Tuesday, June 26, 2007

Snacks Making Me Think About Culture

I'm sitting here in the office at school, and one of the secretaries bought in some snacks for the teachers. This is a very common practice. Lately, the snacks have consisted of watermelon, or oriental melons. This is great, since watermelons cost about $17 here. Today, the snack was steamed white potatoes. This is also very common. More common is a big bowl of steamed sweet potatoes, which are much more yellow than the orange U.S. variety. This has started to make me think about food here in Korea.

Korean cuisine is very simple and hearty. Lots of soups full of vegetables, lots of pork dishes, and lots of spicy stuff.
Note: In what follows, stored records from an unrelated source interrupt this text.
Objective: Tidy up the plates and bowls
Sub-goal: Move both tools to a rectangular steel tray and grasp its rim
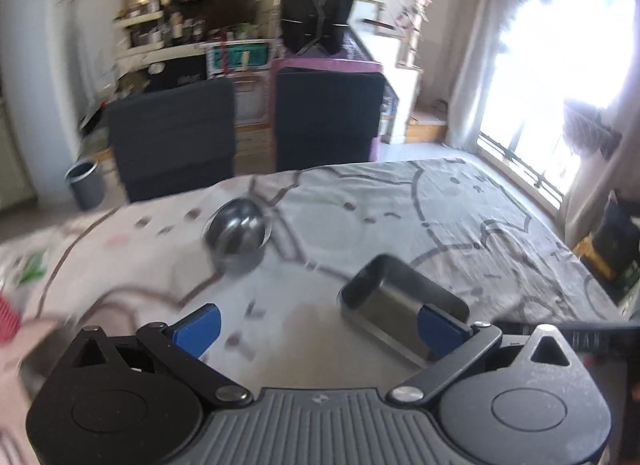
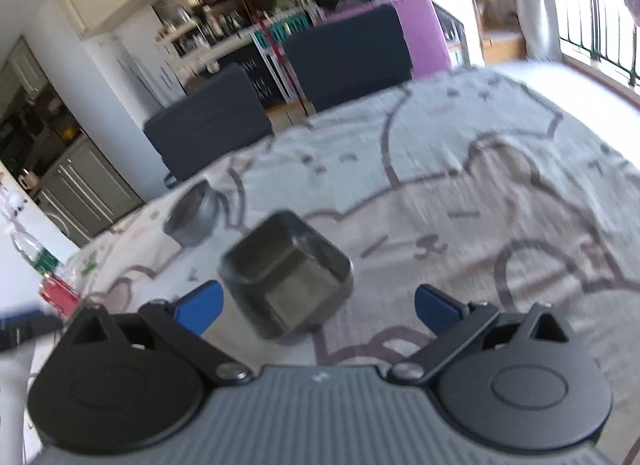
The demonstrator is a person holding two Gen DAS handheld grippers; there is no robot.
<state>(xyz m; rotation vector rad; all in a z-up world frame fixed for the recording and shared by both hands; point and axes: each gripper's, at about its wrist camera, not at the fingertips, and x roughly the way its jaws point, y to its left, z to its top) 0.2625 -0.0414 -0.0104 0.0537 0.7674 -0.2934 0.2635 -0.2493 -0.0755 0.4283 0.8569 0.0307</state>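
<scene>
left claw (image 1: 318, 329): wide apart, holds nothing | right claw (image 2: 318, 309): wide apart, holds nothing | square metal bowl (image 2: 286, 279) sits on the tablecloth (image 2: 480, 185) by both claws, round metal bowl (image 1: 238, 235) further back | risk: shiny bowls may slip if pinched crooked; picture is blurry

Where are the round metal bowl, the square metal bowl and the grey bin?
round metal bowl (image 1: 239, 234), left wrist view, its shiny side wall.
square metal bowl (image 2: 286, 277), right wrist view, its inside.
grey bin (image 1: 85, 184), left wrist view, its outer wall.
</scene>
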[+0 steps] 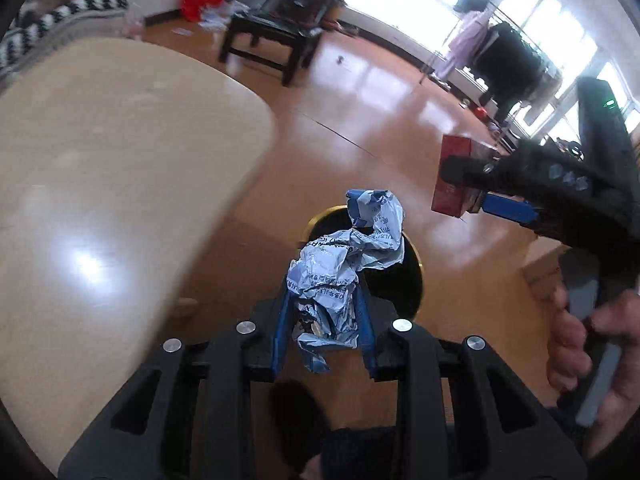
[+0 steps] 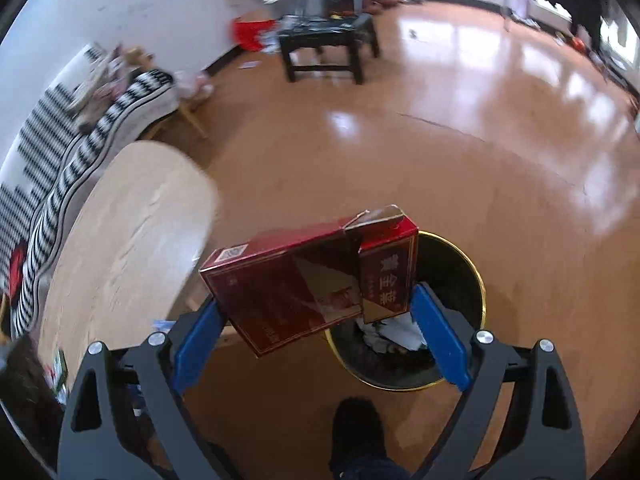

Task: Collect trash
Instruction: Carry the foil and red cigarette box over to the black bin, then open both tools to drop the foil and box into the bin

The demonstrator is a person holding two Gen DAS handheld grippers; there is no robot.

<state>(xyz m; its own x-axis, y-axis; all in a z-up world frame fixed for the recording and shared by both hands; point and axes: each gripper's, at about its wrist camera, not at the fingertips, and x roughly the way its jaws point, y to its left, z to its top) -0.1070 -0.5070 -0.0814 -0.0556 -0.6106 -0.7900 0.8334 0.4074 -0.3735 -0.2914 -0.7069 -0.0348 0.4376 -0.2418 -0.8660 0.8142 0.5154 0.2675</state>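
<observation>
left wrist view, step: you are carrying trash to the bin; by the look of it this is the delivery leg, with the drop not yet made.
left wrist view, tool: your left gripper (image 1: 326,312) is pinching the crumpled blue-and-white wrapper (image 1: 344,264) between its blue pads, most of the wrapper sticking out past the tips.
left wrist view, target: the black bin with the gold rim (image 1: 414,276) sits on the floor just beyond the wrapper, partly hidden by it, beside the pale round table (image 1: 120,168).
left wrist view, other hand: your right hand (image 1: 580,344) holds the right gripper (image 1: 460,188) in from the right, tipped downward, with the red box (image 1: 454,176) in its tips.
left wrist view, next move: bring the wrapper squarely over the bin mouth, then spread the pads.

right wrist view, tool: your right gripper (image 2: 316,320) has its pads wide, pressed on the ends of the red carton (image 2: 308,280), which lies crosswise and tilted, flap torn open.
right wrist view, target: the bin (image 2: 476,280) is below and right of the carton, some pale trash already inside.
right wrist view, pose: gripper angled steeply down; a dark shoe (image 2: 356,424) shows beneath.
right wrist view, next move: shift the carton right so it clears the rim, then release.
</observation>
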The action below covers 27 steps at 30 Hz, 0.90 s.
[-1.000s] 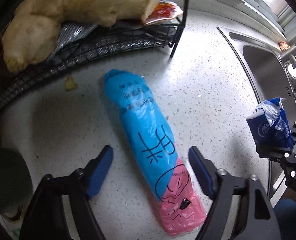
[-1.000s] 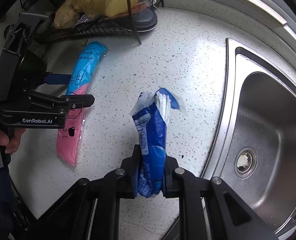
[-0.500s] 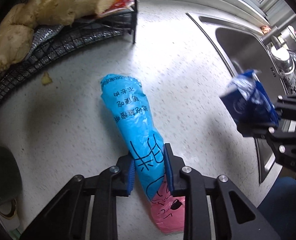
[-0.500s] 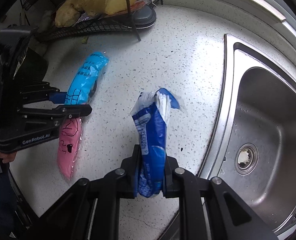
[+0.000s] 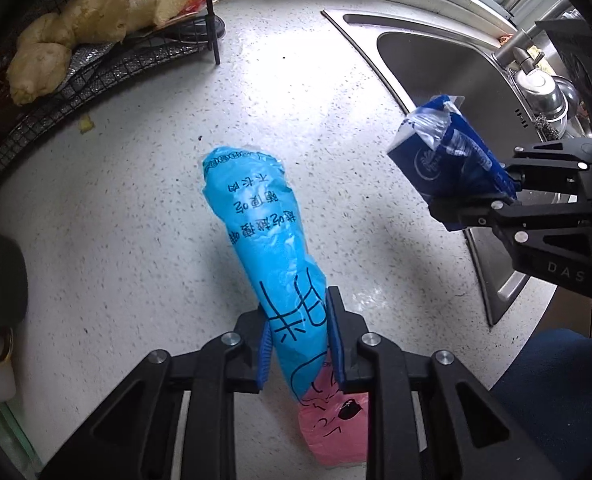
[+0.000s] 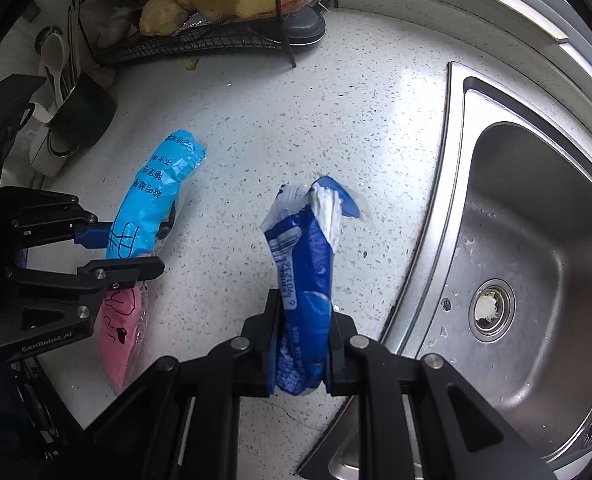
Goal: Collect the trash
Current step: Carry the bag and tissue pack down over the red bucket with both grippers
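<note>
A long blue and pink plastic wrapper with black writing is held by my left gripper, which is shut on its middle and lifts it off the speckled counter. It also shows in the right wrist view, with the left gripper around it. My right gripper is shut on a dark blue tissue packet with white tissue sticking out, held above the counter near the sink. That packet and the right gripper show at the right of the left wrist view.
A steel sink with a drain lies to the right. A black wire rack holding large ginger roots stands at the back left. A dark green cup with utensils stands at the left. A small yellow scrap lies by the rack.
My left gripper closed on the blue and pink wrapper and lifted it back from the rack. My right gripper still holds the tissue packet and has risen slightly.
</note>
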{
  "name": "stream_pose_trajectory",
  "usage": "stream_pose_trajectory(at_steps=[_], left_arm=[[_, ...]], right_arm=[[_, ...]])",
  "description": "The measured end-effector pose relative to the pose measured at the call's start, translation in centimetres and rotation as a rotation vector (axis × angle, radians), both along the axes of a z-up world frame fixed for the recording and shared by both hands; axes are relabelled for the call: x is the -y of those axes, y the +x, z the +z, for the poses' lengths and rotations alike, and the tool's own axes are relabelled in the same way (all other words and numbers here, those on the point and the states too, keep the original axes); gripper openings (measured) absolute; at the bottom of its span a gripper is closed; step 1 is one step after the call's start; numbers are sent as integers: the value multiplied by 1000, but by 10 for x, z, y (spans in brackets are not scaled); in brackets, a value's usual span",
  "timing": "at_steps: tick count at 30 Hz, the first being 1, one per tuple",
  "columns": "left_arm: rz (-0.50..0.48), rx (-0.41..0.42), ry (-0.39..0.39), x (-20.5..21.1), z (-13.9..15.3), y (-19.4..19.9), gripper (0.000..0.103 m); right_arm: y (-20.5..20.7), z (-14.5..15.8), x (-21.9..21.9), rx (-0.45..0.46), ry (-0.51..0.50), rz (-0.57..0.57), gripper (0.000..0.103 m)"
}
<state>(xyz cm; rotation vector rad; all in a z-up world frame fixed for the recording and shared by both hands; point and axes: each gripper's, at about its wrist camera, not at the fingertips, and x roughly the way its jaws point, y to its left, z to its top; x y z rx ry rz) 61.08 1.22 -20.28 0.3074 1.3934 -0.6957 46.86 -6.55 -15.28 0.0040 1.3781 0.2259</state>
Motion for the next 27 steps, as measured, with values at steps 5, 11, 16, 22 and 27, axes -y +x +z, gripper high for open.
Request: stream_pose_trajectory(at_steps=[5, 11, 16, 22, 27], left_arm=[[35, 27, -18, -13, 28, -30, 21], [62, 85, 6, 8, 46, -80, 21], [93, 118, -5, 25, 67, -136, 21], [116, 163, -2, 42, 84, -208, 21], [169, 177, -6, 57, 93, -264, 21]], right_arm=[[-20, 16, 9, 47, 11, 18, 15], [-55, 38, 23, 98, 28, 41, 15], [-96, 61, 33, 153, 42, 78, 15], [-147, 76, 46, 218, 59, 128, 15], [-191, 79, 61, 235, 81, 168, 15]])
Everything contains red pepper paste (gochujjang) so everything has a kind of red "DANGER" look about it. But, that is not what was making me think here.

There is no distinction in Korea between foods. Let me clarify. If the U.S. we have food that is traditionally breakfast food, i.e. bacon, eggs, cereals, pancakes, oatmeal. I mean, people eat these things at all times, but usually they are found only at breakfast. This is not the case in Korea. They use the same dishes for breakfast, lunch, and dinner. Breakfast here is often rice and kim-chi chiggae (spicy kim-chi soup with tofu). There is nothing in the cuisine that is considered "a breakfast food." They do not have labels like this. There are some traditional foods that are for specific holidays. Ddeok-guk, rice cake soup, is a traditional New Years dish, but it is also served everyday.

I wonder where this "all food for every meal" thing came from. I'm sure that it has to do with the fact that Korea for many years has known real hunger. When people are struggling to survive, you don't exclude food because it's just breakfast food. It's interesting to wonder about.
More interesting though, would be why we have separate breakfast foods in the West. Anyone have any ideas?